List of Plotting Performance Tweaks

freeze · May 10, 2021, 11:28pm

There are a lot of knobs we can turn when trying to optimize plotting performance. So far, only a few have been tested in head-to-head benchmarks, and that information is scattered all over the place. I figured we should have a list of possible plotting performance tweaks we have benchmarked or should benchmark.

This list focuses on software/configuration matters since those are things you can adjust without buying anything.

Buffer size
- @codinghorror finds no clear difference between 4GB and 8GB
- Buckets are sorted with quicksort when not enough memory is available for uniform sort. Somewhere above the default - I used 4608 MB - uniform sort is always used. What the performance implications are, what the exact threshold is and whether adding memory past it has any effect is unclear to me.
- @markgibbons25 - Per the ChiaFarmer blog I use a buffer size of 3408 and 4 threads and it always uses uniform sort.
Thread count
- @codinghorror finds huge improvement with 4 threads over 2
- @Blueoxx finds huge improvement with 4 over 2, minor improvement with 6 over 4, slowdown with 8 over 6, attributing the latter to his CPU’s core structure (5900X).
- Whether going beyond 4 helps is unclear. Worth comparing on systems with a lot of excess hardware threads at their maximum sensible number of parallel plots. Note this is currently only relevant for phase 1, so all parallel plots in other phases only count for one thread.
Sort buckets
- Fewer buckets need more RAM (2x for half, I believe). Usual recommendation is to keep it at 128 but 64 seems worth trying for people who happen to have a lot of excess RAM anyway. Definitely do not sacrifice parallel plot count for fewer buckets.
Windows vs. Linux vs. macOS
- Equal environment (NTFS, no software RAID) to test the plotting code, practical environments for practical purposes
Linux filesystems
- Impact of disabling journaling in Ext4 (no performance guide recommends this, but that’s because it’s too risky for any use case except ours)
- Ext4 vs XFS vs Btrfs
RAID0 vs. separate filesystems
- @Blueoxx finds no difference with Windows software RAID
RAID stripe width / filesystem block size
- @storage_jm’s guide sets this to 64K. On my disks, the default is much higher.
- @Blueoxx finds 64K beats 4K on Windows/NTFS.
Continuous TRIM vs. frequent periodic TRIM
- The usual Linux distribution default - TRIM once a week - is obviously bad for plotting but these two strategies both sound sensible.
- May vary by filesystem, disk and firmware version.
poll_queues NVMe driver parameter on Linux
- Intel recommends tweaking this in an Optane performance guide. I’ve heard the suggestion to set it to the number of CPU cores. I believe this feature is off by default.
Impact of CPU side channel mitigations
- Defaults vs. mitigations=off kernel parameter on Linux. Results only valid for one CPU microarchitecture.
Core pinning with parallel plots
- No pinning vs. allow one hyperthread of each core vs. allow one hyperthread of a subset of cores (on many-core systems)
- Note you should definitely pin each process to one CPU on multi-CPU systems and make sure each process only uses memory from one NUMA node on NUMA systems (multi-CPU and Threadripper)

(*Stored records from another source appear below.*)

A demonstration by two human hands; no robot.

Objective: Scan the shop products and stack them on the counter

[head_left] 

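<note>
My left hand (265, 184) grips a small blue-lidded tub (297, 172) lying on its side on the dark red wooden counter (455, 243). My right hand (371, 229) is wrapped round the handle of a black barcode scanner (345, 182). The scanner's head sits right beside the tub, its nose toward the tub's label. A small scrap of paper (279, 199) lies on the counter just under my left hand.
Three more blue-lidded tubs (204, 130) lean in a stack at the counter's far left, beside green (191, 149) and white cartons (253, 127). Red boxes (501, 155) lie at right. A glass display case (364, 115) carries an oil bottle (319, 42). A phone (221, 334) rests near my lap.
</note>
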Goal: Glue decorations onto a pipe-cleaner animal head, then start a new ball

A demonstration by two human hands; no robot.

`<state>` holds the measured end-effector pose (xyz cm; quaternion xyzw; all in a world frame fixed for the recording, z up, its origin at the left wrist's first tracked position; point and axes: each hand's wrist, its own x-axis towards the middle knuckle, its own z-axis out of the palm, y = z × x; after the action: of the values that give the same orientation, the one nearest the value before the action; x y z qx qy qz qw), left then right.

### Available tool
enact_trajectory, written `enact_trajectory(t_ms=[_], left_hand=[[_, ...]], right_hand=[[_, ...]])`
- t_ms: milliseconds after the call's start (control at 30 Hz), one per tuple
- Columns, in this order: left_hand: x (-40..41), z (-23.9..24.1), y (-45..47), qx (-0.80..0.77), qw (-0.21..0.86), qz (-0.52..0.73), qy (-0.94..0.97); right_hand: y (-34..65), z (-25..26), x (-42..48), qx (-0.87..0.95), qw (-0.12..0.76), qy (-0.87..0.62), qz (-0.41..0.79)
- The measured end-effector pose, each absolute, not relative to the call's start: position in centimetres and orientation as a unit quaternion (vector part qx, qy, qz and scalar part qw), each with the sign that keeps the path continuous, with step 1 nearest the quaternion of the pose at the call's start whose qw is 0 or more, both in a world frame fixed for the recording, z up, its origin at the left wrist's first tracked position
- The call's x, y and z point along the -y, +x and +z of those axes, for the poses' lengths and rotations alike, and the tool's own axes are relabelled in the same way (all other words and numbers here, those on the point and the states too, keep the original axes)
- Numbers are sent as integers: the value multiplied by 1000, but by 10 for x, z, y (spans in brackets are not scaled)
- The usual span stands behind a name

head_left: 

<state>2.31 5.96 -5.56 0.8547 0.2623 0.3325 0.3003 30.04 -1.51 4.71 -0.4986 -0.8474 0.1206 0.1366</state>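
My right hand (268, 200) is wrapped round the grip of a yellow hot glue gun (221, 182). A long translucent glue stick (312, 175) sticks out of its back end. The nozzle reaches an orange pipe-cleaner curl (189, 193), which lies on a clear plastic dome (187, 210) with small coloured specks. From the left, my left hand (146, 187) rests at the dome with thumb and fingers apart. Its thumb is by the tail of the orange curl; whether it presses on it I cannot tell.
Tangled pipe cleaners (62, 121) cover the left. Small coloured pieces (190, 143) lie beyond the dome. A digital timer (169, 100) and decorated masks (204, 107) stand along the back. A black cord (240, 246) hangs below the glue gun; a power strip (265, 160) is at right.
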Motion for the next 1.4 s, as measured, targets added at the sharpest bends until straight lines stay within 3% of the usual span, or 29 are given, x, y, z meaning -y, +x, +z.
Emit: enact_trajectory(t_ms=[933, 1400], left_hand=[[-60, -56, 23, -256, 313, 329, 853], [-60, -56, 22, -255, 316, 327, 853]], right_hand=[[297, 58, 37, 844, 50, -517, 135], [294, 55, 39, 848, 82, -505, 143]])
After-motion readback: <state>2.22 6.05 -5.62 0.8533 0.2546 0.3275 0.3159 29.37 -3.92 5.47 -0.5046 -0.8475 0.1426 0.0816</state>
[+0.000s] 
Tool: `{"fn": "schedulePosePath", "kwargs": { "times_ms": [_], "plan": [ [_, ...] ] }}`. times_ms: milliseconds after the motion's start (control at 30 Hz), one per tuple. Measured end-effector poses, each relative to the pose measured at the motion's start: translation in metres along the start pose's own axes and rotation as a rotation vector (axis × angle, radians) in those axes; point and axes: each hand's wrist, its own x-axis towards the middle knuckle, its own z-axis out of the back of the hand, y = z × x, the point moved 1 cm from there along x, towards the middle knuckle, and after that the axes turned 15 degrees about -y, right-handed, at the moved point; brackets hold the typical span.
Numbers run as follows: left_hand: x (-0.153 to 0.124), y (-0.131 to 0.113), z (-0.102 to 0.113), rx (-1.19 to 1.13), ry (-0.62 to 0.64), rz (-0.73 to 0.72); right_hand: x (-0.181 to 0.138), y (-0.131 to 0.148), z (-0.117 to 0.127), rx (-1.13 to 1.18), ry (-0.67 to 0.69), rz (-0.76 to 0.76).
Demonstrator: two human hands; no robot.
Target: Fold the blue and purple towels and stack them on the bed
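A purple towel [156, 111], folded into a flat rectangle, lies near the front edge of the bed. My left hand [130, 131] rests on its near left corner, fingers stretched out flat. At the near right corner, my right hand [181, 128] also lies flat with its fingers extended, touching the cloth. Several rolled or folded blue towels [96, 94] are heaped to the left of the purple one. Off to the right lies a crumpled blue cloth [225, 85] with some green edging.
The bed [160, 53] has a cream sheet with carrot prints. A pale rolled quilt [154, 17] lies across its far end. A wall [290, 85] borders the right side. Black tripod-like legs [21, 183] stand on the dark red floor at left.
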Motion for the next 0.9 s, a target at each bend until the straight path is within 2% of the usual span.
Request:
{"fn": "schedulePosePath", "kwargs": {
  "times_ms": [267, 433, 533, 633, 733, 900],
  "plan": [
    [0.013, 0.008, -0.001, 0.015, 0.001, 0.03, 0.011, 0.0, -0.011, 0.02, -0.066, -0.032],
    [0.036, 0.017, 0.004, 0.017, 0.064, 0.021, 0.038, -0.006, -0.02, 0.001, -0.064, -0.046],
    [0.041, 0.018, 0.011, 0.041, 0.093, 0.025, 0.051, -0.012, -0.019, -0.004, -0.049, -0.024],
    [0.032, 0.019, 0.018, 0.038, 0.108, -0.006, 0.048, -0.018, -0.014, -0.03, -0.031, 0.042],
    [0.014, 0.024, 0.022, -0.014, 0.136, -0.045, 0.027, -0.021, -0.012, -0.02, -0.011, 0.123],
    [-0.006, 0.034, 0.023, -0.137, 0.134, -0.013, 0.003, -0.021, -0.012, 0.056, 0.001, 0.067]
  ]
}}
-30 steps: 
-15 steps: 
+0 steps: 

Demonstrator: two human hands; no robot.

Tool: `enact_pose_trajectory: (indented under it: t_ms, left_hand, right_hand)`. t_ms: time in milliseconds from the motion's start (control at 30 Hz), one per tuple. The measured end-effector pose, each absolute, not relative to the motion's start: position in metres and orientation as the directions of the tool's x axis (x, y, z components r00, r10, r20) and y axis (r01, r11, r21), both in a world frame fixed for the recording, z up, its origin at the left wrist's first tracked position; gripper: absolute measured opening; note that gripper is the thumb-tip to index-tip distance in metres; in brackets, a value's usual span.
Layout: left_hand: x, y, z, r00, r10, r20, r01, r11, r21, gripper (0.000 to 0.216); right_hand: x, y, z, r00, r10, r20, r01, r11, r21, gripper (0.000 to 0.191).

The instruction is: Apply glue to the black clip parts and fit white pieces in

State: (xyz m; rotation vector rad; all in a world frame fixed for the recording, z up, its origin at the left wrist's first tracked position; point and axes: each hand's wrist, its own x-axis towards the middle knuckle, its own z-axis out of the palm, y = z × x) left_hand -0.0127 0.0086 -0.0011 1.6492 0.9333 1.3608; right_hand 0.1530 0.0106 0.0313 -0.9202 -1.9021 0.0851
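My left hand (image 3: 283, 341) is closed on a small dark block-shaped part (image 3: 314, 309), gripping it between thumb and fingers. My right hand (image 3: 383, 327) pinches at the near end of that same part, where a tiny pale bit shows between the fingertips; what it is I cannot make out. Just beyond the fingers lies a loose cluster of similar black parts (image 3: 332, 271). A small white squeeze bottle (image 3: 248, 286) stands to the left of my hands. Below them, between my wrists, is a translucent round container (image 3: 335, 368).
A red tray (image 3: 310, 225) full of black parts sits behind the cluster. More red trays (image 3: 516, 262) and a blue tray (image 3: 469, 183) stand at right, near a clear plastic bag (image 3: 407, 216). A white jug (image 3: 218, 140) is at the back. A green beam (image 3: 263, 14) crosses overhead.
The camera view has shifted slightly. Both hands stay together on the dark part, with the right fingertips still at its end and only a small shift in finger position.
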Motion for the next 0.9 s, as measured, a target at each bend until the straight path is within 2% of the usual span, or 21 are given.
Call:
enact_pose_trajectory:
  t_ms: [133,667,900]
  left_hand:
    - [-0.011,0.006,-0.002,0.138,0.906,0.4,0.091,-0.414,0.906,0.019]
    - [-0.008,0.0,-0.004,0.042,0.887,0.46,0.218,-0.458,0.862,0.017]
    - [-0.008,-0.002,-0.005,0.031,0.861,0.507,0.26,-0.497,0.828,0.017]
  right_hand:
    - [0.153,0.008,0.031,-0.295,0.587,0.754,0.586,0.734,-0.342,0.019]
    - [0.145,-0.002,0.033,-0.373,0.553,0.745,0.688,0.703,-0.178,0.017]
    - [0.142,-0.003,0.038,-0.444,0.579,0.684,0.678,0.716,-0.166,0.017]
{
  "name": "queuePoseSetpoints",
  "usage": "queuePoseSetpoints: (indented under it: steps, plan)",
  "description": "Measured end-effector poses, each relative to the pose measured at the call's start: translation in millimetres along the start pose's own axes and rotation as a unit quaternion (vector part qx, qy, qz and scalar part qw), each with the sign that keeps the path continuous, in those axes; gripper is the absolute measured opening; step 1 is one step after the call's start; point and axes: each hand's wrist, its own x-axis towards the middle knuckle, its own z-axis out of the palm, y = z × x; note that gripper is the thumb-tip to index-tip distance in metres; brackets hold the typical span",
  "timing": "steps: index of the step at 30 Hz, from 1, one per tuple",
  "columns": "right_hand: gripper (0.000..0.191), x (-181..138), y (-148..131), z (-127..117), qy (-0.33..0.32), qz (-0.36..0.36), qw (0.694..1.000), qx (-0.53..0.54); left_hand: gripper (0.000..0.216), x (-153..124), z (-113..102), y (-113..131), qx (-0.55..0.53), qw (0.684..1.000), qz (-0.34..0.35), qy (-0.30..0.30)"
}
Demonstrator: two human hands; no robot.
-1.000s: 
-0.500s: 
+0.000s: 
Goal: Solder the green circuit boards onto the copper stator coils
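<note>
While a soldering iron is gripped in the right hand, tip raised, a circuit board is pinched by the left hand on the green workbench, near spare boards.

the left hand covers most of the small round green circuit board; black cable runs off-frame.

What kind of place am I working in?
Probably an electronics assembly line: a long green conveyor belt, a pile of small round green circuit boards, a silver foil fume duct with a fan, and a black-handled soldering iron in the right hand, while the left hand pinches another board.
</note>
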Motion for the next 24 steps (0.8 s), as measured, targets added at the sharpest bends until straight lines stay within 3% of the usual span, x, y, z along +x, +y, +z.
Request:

Most of these most likely have little, if any, effect in practice. But you never know.

Unfortunately this will have to be an Ideas Guy post as I did my POTLing on rented hardware I’ve already returned and own no useful hardware myself. But hey, someone had to write it…

I’d like this to be a community resource so I’m happy to update this post with any additions or corrections you guys have and I would not mind moderators making content edits either.

dchuk · May 10, 2021, 11:38pm

I made this a wiki page for everyone to contribute to over time. Thank you for making this!

codinghorror · May 11, 2021, 1:17am

It’s unclear if RAM speed helps plotting, either. Like 2133Mhz RAM versus 3200Mhz RAM, and all that. My guess is no.

Everything I’ve seen points to two true things

Most of all, you want insanely fast per-thread performance (yes, this means high Ghz clock rate too), and lots of cores.
Pair that with fast “enough” disks (NVME SSD), don’t overload them with too many simultaneous plots, and you’re golden.

(There is a hidden number three here which is, “and now multiply that by a hundred machines” )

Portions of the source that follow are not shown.